__Exercise description__: Output all of the listing below, leaving every line unchanged.

== Segment start ==

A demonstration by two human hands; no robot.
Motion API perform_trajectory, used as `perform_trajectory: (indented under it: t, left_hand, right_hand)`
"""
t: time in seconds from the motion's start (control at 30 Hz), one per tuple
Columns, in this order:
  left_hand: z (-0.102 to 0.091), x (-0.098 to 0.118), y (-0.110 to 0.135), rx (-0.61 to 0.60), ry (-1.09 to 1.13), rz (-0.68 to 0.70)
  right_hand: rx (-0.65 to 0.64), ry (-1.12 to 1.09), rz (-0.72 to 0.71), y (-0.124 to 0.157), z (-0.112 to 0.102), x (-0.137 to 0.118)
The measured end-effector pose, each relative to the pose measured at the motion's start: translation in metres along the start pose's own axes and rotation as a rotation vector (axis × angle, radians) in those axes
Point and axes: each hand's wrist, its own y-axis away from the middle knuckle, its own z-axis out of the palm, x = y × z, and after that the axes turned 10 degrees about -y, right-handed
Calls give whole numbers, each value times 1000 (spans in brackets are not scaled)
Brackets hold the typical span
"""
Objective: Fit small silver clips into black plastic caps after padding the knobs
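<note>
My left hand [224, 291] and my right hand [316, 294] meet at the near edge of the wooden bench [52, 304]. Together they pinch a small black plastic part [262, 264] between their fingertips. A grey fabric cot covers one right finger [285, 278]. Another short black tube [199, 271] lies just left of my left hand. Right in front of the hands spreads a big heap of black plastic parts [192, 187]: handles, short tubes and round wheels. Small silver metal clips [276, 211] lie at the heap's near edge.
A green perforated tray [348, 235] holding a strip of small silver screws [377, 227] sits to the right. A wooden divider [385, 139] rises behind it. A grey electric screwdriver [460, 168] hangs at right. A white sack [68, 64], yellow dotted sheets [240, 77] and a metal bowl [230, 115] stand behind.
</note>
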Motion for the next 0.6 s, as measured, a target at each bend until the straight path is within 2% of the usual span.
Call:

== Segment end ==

__Exercise solution__:
A demonstration by two human hands; no robot.
Motion API perform_trajectory, used as `perform_trajectory: (indented under it: t, left_hand, right_hand)`
"""
t: time in seconds from the motion's start (control at 30 Hz), one per tuple
Columns, in this order:
  left_hand: z (-0.102 to 0.091), x (-0.098 to 0.118), y (-0.110 to 0.135), rx (-0.61 to 0.60), ry (-1.09 to 1.13), rz (-0.68 to 0.70)
  right_hand: rx (-0.65 to 0.64), ry (-1.12 to 1.09), rz (-0.72 to 0.71), y (-0.124 to 0.157), z (-0.112 to 0.102), x (-0.137 to 0.118)
The measured end-effector pose, each relative to the pose measured at the motion's start: translation in metres along the start pose's own axes and rotation as a rotation vector (axis × angle, radians) in those axes
Point and axes: each hand's wrist, its own y-axis away from the middle knuckle, its own z-axis out of the palm, x = y × z, and after that the axes turned 10 degrees about -y, right-handed
Calls give whole numbers, each value times 1000 (spans in brackets are not scaled)
Brackets hold the typical span
"""
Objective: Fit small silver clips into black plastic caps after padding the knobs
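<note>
My left hand [224, 291] and my right hand [316, 294] meet at the near edge of the wooden bench [52, 304]. Together they pinch a small black plastic part [262, 264] between their fingertips. A grey fabric cot covers one right finger [285, 278]. Another short black tube [199, 271] lies just left of my left hand. Right in front of the hands spreads a big heap of black plastic parts [192, 187]: handles, short tubes and round wheels. Small silver metal clips [276, 211] lie at the heap's near edge.
A green perforated tray [348, 235] holding a strip of small silver screws [377, 227] sits to the right. A wooden divider [385, 139] rises behind it. A grey electric screwdriver [460, 168] hangs at right. A white sack [68, 64], yellow dotted sheets [240, 77] and a metal bowl [230, 115] stand behind.
</note>
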Motion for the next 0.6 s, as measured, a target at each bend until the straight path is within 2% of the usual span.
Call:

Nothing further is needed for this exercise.